● WHAT YOU NEED TO DO:
A faithful copy of all the entries is required, with no pictures in it.
DATA FOR THIS EXERCISE Start Marker
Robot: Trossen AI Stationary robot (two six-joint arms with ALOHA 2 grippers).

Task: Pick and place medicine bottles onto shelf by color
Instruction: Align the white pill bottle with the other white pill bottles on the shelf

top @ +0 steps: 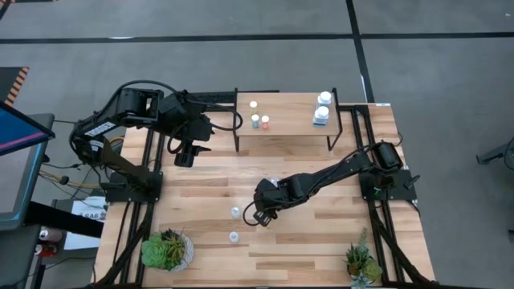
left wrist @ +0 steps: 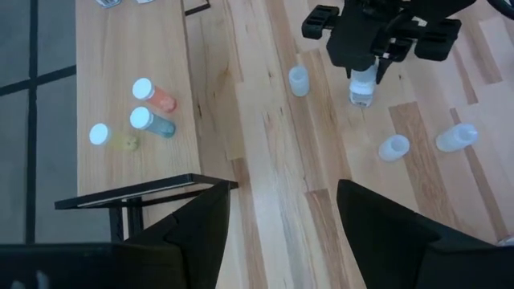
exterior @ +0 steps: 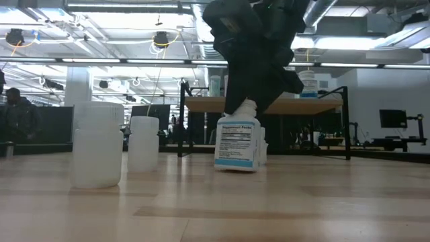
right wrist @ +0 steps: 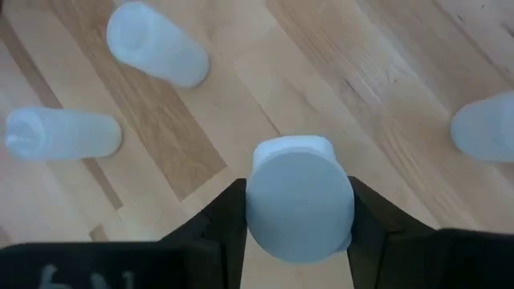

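Right fingers (right wrist: 297, 221) pinch a white-capped bottle (right wrist: 299, 201) on plank table (right wrist: 241, 88); left fingers (left wrist: 281, 221) apart

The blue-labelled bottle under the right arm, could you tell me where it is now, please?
The blue-labelled bottle stands mid-table, between the right gripper's fingers, with three pale bottles nearby and the shelf beyond.

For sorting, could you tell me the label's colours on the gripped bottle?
White with blue bands on the bottle; low view shows it best.
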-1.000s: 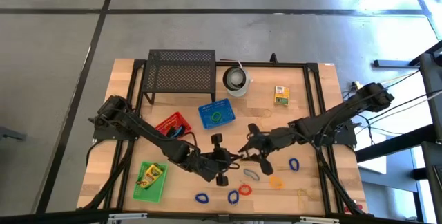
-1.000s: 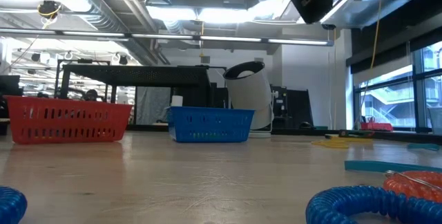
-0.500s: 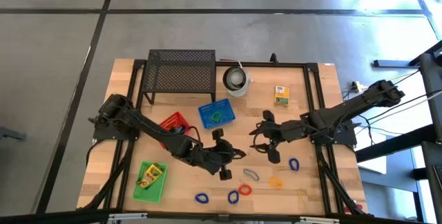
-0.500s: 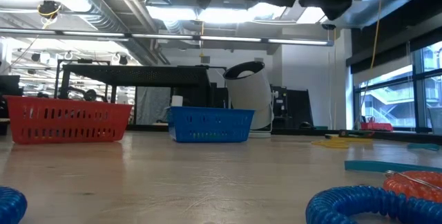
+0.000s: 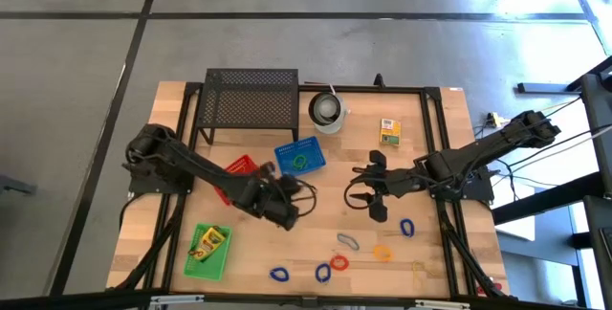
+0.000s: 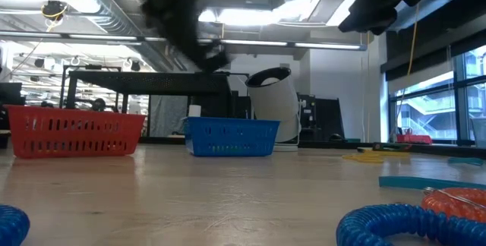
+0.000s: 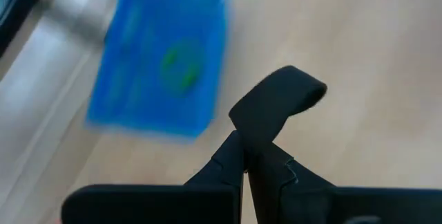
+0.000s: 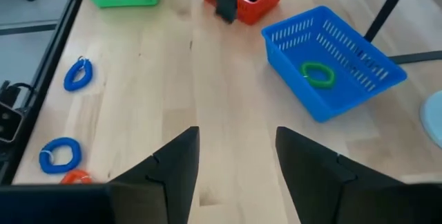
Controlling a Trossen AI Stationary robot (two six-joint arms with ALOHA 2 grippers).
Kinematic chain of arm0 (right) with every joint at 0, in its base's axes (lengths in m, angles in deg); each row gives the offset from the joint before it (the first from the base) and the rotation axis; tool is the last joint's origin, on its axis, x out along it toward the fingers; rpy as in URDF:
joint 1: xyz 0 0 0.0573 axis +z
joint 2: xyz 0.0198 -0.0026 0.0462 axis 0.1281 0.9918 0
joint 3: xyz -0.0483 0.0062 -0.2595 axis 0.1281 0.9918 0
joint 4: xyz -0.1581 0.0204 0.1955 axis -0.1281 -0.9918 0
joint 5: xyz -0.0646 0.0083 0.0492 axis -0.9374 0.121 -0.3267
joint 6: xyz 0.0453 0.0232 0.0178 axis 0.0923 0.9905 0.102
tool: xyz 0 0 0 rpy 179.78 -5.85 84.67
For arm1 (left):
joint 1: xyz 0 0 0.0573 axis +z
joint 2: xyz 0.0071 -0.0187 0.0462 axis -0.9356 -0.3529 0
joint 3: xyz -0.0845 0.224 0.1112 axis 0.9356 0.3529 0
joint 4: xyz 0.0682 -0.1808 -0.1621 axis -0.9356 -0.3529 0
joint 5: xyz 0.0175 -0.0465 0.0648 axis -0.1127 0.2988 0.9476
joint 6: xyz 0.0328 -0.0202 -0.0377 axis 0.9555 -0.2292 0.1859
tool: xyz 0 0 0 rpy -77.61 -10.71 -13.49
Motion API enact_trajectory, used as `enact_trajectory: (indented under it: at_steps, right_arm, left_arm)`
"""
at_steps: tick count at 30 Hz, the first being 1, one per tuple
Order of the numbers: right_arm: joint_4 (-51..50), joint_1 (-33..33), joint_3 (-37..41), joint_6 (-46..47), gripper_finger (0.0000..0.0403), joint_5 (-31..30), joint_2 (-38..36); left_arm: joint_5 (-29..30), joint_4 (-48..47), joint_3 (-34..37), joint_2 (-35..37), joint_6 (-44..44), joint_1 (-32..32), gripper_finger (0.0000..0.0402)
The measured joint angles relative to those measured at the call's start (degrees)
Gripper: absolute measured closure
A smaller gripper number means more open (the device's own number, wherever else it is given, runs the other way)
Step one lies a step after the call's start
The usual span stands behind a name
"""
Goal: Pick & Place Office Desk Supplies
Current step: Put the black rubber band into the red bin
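My left gripper [image 7: 243,151] is shut on a small black clip [image 7: 276,103]. It hovers over bare wood just on the near side of the blue basket [image 5: 299,158], which holds a green loop [image 8: 318,74]. My right gripper [image 8: 236,156] stands open and empty right of the table's middle [image 5: 368,193]. Several loops lie flat near the front edge: blue [image 5: 278,275], red [image 5: 339,263], grey [image 5: 346,241], orange [image 5: 382,252]. A yellow-and-green box [image 5: 388,131] lies flat at the back right. Another box lies in the green basket [image 5: 208,250]. My left gripper pinches the black clip by its lower end [image 7: 247,135] between the two fingertips. The rest of the clip sticks out beyond the tips. The fingers slant down from the table's left side. The clip is lifted clear of the table.
A red basket [image 5: 239,170] stands left of the blue one, close to my left arm. The black mesh stand [image 5: 251,99] and white cup [image 5: 328,111] are at the back. A blue loop [image 5: 406,226] lies near my right gripper. Bare wood lies between the two grippers.
My left gripper has carried the black clip from near the table's middle toward the far left, up to the blue basket, and its wrist has turned. My right gripper has drawn away from it toward the table's right and far side, so the two now stand apart.
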Motion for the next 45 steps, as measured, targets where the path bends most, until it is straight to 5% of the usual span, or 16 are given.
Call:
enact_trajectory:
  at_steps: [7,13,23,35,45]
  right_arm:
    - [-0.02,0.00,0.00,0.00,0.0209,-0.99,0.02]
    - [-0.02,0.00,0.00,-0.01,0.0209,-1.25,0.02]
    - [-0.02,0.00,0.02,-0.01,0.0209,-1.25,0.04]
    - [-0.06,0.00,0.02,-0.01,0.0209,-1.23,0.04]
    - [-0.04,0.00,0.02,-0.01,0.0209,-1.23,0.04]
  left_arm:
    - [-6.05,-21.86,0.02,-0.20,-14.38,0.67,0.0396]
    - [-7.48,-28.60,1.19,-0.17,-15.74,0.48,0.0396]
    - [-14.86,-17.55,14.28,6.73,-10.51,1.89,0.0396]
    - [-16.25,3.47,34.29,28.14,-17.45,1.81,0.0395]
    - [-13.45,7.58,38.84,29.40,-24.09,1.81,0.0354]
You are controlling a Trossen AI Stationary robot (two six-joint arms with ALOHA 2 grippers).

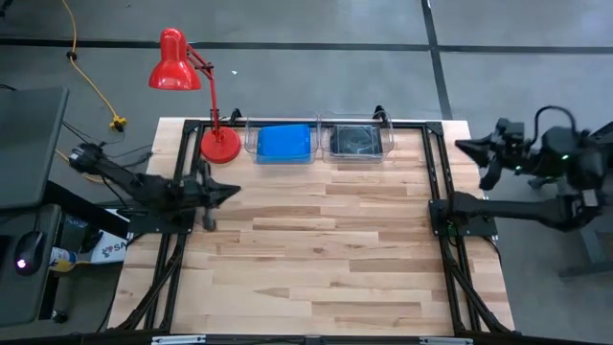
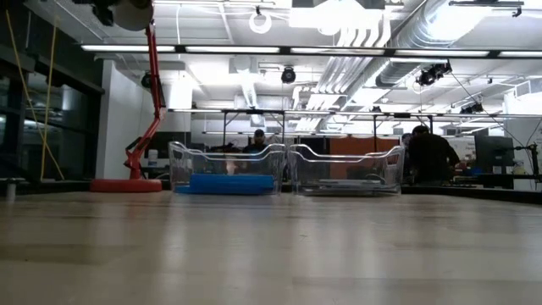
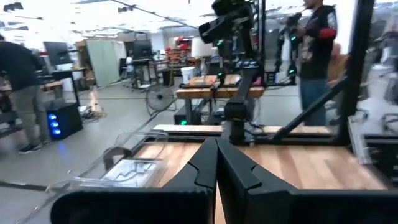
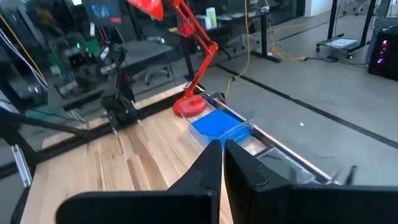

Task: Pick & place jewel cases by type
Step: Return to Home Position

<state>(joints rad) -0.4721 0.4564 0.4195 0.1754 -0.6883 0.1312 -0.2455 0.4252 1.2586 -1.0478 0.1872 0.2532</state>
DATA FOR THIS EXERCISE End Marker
● COMPLETED EXERCISE:
Robot: Trossen AI Stationary robot (two six-joint arms with ALOHA 2 grippers).

Task: Pick and place medicine bottles onto shelf by color
Instruction: Align the white pill bottle with the other white pill bottles on the shelf

top @ +0 steps: 
left wrist @ +0 steps: 
exterior @ +0 steps: 
right wrist @ +0 steps: 

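Right fingers (right wrist: 297, 221) pinch a white-capped bottle (right wrist: 299, 201) on plank table (right wrist: 241, 88); left fingers (left wrist: 281, 221) apart

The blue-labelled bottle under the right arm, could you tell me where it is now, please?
The blue-labelled bottle stands mid-table, between the right gripper's fingers, with three pale bottles nearby and the shelf beyond.

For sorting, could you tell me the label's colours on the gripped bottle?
White with blue bands on the bottle; low view shows it best.
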-1.000s: 
-1.000s: 
-0.500s: 
-0.500s: 
+0.000s: 
+0.000s: 
+0.000s: 
+0.000s: 
Controlling a Trossen AI Stationary robot (two six-joint arms with ALOHA 2 grippers).
Kinematic chain of arm0 (right) with every joint at 0, in its base's axes (lengths in m, angles in deg); each row gives the offset from the joint before it (the first from the base) and the rotation axis; tool is the last joint's origin, on its axis, x out along it toward the fingers; rpy as in URDF:
joint 1: xyz 0 0 0.0573 axis +z
joint 2: xyz 0.0198 -0.0026 0.0462 axis 0.1281 0.9918 0
joint 3: xyz -0.0483 0.0062 -0.2595 axis 0.1281 0.9918 0
joint 4: xyz -0.1581 0.0204 0.1955 axis -0.1281 -0.9918 0
joint 5: xyz -0.0646 0.0083 0.0492 axis -0.9374 0.121 -0.3267
joint 6: xyz 0.0453 0.0232 0.0178 axis 0.0923 0.9905 0.102
tool: xyz 0 0 0 rpy 179.78 -5.85 84.67
For arm1 (left):
joint 1: xyz 0 0 0.0573 axis +z
joint 2: xyz 0.0071 -0.0187 0.0462 axis -0.9356 -0.3529 0
joint 3: xyz -0.0845 0.224 0.1112 axis 0.9356 0.3529 0
joint 4: xyz 0.0682 -0.1808 -0.1621 axis -0.9356 -0.3529 0
joint 5: xyz 0.0175 -0.0465 0.0648 axis -0.1127 0.2988 0.9476
joint 6: xyz 0.0328 -0.0202 -0.0377 axis 0.9555 -0.2292 0.1859
tool: xyz 0 0 0 rpy -77.61 -10.71 -13.49
Motion API enact_trajectory, used as `enact_trajectory: (indented under it: at_steps, right_arm, left_arm)`
"""
at_steps: tick count at 30 Hz, the first being 1, one per tuple
Order of the numbers: right_arm: joint_4 (-51..50), joint_1 (-33..33), joint_3 (-37..41), joint_6 (-46..47), gripper_finger (0.0000..0.0403), joint_5 (-31..30), joint_2 (-38..36); left_arm: joint_5 (-29..30), joint_4 (-48..47), joint_3 (-34..37), joint_2 (-35..37), joint_6 (-44..44), joint_1 (-32..32), gripper_finger (0.0000..0.0402)
The measured joint angles relative to those measured at the call's start (degrees)
Gripper: absolute measured closure
A smaller gripper number means more open (the device's own number, wherever else it is given, runs the other way)
Step one lies a step after the call's start
The usual span stands behind a name
"""
Goal: Pick & Place Office Desk Supplies
Current step: Put the black rubber band into the red bin
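My left gripper [image 7: 243,151] is shut on a small black clip [image 7: 276,103]. It hovers over bare wood just on the near side of the blue basket [image 5: 299,158], which holds a green loop [image 8: 318,74]. My right gripper [image 8: 236,156] stands open and empty right of the table's middle [image 5: 368,193]. Several loops lie flat near the front edge: blue [image 5: 278,275], red [image 5: 339,263], grey [image 5: 346,241], orange [image 5: 382,252]. A yellow-and-green box [image 5: 388,131] lies flat at the back right. Another box lies in the green basket [image 5: 208,250]. My left gripper pinches the black clip by its lower end [image 7: 247,135] between the two fingertips. The rest of the clip sticks out beyond the tips. The fingers slant down from the table's left side. The clip is lifted clear of the table.
A red basket [image 5: 239,170] stands left of the blue one, close to my left arm. The black mesh stand [image 5: 251,99] and white cup [image 5: 328,111] are at the back. A blue loop [image 5: 406,226] lies near my right gripper. Bare wood lies between the two grippers.
My left gripper has carried the black clip from near the table's middle toward the far left, up to the blue basket, and its wrist has turned. My right gripper has drawn away from it toward the table's right and far side, so the two now stand apart.
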Motion for the next 45 steps, as measured, targets where the path bends most, until it is straight to 5% of the usual span, or 16 are given.
Call:
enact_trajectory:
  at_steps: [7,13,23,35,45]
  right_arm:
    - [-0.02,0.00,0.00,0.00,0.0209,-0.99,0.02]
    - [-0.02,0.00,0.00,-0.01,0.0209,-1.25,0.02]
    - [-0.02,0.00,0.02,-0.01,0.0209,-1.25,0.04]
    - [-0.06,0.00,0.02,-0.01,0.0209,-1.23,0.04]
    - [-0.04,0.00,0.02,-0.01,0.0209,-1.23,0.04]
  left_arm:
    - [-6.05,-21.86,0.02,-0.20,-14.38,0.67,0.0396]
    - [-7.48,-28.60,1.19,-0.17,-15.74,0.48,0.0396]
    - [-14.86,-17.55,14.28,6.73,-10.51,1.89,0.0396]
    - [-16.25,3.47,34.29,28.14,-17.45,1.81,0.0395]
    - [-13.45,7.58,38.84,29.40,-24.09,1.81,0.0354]
You are controlling a Trossen AI Stationary robot (two six-joint arms with ALOHA 2 grippers).


Task: Pick & place jewel cases by type
Step: Return to Home Position

<state>(joints rad) -0.4721 0.4564 0.4195 0.1754 -0.6883 0.1312 -0.2455 0.4252 1.2586 -1.0478 0.1872 0.2532</state>

No additional output is needed.